A notion in traditional Chinese painting often translated as “spirit” seems visible here in the way Mu Xin’s surfaces are animated by an invisible energy. Waterfalls springing from darker land in Mountains Enclosing the Chu River seem a manifestation of the land’s life force. Ink congeals into the shapes of trees, which seem to grow before one’s eyes. Contrasting three perceptions of time, Mu Xin captures the immediacy of flowing water, the slow growth of trees, and the greater permanence of rock; his randomizing processes also suggest natural patterns of growth and decay.

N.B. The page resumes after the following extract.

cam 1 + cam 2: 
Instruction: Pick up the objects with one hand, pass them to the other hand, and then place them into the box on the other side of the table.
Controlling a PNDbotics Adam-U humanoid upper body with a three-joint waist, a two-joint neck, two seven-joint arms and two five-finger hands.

In the catalog, Richard M. Barnhart notes that Mu Xin’s “accidental” techniques have a long history in Chinese art. He also connects the drawings with an elegiac tradition that tended to resurface during the chaotic transitions between dynasties, periods the Cultural Revolution arguably resembled. There is a memento mori quality to these contemplative, shadowy landscapes seemingly haunted by distance, as if everything were seen in memory. Many titles refer to events in Chinese history hundreds or thousands of years ago, as Barnhart points out. At the same time, every element is achingly alive. The dense forest in Cicadas’ Drone in Summer Trees is almost impenetrable, making the bright areas shine out dynamically, suggesting forest sounds or song.